*** Opening of Exercise data ***

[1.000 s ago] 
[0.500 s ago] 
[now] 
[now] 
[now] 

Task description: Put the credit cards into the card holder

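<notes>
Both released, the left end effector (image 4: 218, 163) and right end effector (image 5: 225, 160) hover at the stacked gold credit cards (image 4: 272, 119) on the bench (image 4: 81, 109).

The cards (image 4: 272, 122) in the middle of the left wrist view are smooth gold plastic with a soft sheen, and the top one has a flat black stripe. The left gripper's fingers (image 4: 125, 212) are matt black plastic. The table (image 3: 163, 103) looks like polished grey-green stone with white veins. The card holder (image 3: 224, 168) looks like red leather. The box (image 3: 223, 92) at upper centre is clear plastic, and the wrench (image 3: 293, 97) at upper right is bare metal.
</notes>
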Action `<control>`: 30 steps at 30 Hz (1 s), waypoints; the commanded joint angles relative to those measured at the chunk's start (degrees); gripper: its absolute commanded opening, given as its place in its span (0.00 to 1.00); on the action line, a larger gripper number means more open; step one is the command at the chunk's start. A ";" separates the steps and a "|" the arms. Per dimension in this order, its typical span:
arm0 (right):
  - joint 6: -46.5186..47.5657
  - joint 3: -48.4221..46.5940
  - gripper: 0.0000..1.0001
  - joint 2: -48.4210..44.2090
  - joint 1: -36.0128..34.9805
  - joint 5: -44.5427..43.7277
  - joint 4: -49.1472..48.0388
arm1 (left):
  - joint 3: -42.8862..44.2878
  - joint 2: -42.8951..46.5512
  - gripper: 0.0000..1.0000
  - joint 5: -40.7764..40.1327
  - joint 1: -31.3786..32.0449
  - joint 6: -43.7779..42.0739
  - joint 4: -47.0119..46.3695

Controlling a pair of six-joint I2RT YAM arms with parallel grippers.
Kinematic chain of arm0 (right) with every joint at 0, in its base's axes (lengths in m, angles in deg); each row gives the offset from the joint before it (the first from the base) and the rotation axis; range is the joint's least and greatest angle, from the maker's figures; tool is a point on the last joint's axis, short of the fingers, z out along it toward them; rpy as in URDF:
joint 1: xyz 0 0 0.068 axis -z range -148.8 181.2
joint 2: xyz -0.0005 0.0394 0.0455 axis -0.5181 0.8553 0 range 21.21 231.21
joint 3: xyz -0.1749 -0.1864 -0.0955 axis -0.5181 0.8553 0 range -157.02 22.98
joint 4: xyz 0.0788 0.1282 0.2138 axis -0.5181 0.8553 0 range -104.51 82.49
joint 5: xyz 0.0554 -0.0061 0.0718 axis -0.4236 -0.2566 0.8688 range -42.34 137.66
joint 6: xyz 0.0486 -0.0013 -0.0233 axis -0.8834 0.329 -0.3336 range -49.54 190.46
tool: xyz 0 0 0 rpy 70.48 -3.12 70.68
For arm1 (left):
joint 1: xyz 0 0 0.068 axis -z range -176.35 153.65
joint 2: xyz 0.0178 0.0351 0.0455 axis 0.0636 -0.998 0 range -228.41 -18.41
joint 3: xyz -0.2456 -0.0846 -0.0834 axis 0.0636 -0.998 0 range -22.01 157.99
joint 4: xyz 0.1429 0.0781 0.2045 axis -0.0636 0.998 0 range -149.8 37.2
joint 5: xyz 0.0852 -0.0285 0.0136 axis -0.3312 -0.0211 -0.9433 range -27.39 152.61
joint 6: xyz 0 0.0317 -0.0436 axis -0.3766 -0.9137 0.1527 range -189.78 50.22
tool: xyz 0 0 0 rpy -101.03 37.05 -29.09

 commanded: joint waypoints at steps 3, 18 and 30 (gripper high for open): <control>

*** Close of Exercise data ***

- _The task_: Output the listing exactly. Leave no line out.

- _Output_:
[1.000 s ago] 
[0.500 s ago] 
[now] 
[now] 
[now] 

Task description: Put the credit cards into the card holder

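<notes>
Both released, the left end effector (image 4: 218, 163) and right end effector (image 5: 225, 160) hover at the stacked gold credit cards (image 4: 272, 119) on the bench (image 4: 81, 109).

The cards (image 4: 272, 122) in the middle of the left wrist view are smooth gold plastic with a soft sheen, and the top one has a flat black stripe. The left gripper's fingers (image 4: 125, 212) are matt black plastic. The table (image 3: 163, 103) looks like polished grey-green stone with white veins. The card holder (image 3: 224, 168) looks like red leather. The box (image 3: 223, 92) at upper centre is clear plastic, and the wrench (image 3: 293, 97) at upper right is bare metal.
</notes>
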Action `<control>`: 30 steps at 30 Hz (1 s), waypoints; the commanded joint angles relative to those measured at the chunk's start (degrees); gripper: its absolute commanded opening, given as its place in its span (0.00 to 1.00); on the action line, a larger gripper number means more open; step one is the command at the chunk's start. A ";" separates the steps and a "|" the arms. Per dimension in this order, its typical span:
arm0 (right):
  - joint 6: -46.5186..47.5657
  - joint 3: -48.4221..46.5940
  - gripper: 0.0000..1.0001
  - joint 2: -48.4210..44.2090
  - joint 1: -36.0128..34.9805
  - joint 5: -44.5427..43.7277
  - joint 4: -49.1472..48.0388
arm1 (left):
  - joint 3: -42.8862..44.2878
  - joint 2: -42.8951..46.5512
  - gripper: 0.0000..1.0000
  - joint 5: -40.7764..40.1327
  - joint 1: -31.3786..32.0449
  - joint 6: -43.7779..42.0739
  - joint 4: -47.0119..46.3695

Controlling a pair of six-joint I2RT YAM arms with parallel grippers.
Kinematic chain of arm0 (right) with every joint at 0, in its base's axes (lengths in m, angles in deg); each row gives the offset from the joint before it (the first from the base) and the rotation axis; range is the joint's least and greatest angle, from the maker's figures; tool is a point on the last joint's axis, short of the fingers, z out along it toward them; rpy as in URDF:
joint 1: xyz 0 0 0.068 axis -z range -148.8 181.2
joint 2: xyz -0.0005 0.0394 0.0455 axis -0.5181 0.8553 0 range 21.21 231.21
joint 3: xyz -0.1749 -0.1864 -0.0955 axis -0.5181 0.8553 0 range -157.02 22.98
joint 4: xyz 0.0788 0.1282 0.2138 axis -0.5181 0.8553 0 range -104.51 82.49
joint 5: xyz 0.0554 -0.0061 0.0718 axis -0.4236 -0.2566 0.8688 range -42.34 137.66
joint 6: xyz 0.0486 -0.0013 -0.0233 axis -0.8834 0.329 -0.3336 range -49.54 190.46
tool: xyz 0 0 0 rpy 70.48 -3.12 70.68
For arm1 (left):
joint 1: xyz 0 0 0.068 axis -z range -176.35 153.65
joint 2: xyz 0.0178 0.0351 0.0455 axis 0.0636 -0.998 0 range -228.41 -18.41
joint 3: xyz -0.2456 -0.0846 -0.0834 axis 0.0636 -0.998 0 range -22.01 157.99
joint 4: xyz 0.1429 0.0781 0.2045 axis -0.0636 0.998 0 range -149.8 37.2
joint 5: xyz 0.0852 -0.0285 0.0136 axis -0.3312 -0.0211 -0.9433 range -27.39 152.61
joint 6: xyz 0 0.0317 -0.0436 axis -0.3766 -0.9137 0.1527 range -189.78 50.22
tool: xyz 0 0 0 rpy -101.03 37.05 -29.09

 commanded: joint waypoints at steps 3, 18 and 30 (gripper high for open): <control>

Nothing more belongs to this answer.